Physical Human-Robot Collaboration (PHRC)
Python code for Physical Human-Robot Collaboration (DMPs): https://gitlab.com/lukapeternel/PHRC
This repository includes code for the Physical Human-Robot Collaboration system that inlcudes human electromyography (EMG) and a hybrid force/impedance controller based on the work in Peternel, L., Tsagarakis, N., & Ajoudani, A. (2017). A human–robot co-manipulation approach based on human sensorimotor information. IEEE Transactions on Neural Systems and Rehabilitation Engineering, 25(7), 811-822, as well as code for the muscle fatigue model based on the work in Peternel, L., Tsagarakis, N., Caldwell, D., & Ajoudani, A. (2018). Robot adaptation to human physical fatigue in human–robot co-manipulation. Autonomous Robots, 42(5), 1011-1021.

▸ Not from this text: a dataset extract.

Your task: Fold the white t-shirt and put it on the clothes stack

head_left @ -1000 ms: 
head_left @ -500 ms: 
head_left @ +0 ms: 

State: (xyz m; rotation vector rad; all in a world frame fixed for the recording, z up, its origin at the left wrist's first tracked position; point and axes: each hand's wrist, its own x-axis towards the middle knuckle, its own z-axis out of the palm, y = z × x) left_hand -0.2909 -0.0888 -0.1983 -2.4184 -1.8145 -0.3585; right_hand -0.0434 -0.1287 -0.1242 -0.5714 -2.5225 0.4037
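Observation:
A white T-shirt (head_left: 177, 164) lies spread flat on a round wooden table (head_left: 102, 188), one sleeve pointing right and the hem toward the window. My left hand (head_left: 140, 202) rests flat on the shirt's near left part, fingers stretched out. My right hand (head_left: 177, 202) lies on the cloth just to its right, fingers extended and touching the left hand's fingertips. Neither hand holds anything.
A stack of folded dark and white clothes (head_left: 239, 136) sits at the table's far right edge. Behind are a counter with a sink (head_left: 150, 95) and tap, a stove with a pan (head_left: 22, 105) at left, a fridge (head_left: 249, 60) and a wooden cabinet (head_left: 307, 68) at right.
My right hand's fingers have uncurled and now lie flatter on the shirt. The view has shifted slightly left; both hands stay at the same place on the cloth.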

Dynamic Movement Primitives (DMPs)
Python code for periodic Dynamic Movement Primitives (DMPs): https://gitlab.com/lukapeternel/pdmp
This repository is part of a larger DMP code collection that was published in Saveriano, M., Abu-Dakka, F. J., Kramberger, A., & Peternel, L. (2021). Dynamic movement primitives in robotics: A tutorial survey. arXiv preprint arXiv:2102.03861. For the whole collection, see: https://gitlab.com/dmp-codes-collection
Interactive Learning of Stiffness and Attractors (ILoSA)

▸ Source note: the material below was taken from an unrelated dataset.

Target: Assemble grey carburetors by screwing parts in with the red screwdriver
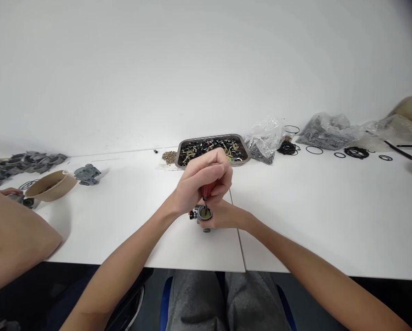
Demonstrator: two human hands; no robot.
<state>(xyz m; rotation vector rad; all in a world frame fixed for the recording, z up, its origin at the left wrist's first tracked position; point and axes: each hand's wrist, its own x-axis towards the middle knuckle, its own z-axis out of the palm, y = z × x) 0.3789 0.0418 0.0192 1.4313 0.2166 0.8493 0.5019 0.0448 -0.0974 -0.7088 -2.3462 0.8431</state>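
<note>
My left hand is closed in a fist around the red handle of a screwdriver, held upright. Its shaft points down into the round bore of a small grey metal carburetor body; a brass-coloured disc shows inside that bore. Below the fist, my right hand grips the carburetor from its right side against the white table. A black knob sticks out on the part's left. Most of the right hand's fingers are hidden behind the fist and the part.
Behind my hands stands a metal tray of black and brass parts, with small brass pieces beside it. Plastic bags and black rings lie right. Left are a tan bowl, a grey casting and another person's arm.
</note>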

Python code for Interactive Learning of Stiffness and Attractors (ILoSA): https://github.com/franzesegiovanni/ILoSA
This repository (by Giovanni Franzese and Anna Mészáros) is a result of research that was published in Franzese, G., Mészáros, A., Peternel, L., & Kober, J. (2021, January). ILoSA: Interactive learning of stiffness and attractors. In 2021 IEEE/RSJ International Conference on Intelligent Robots and Systems (IROS) (pp. 7778-7785).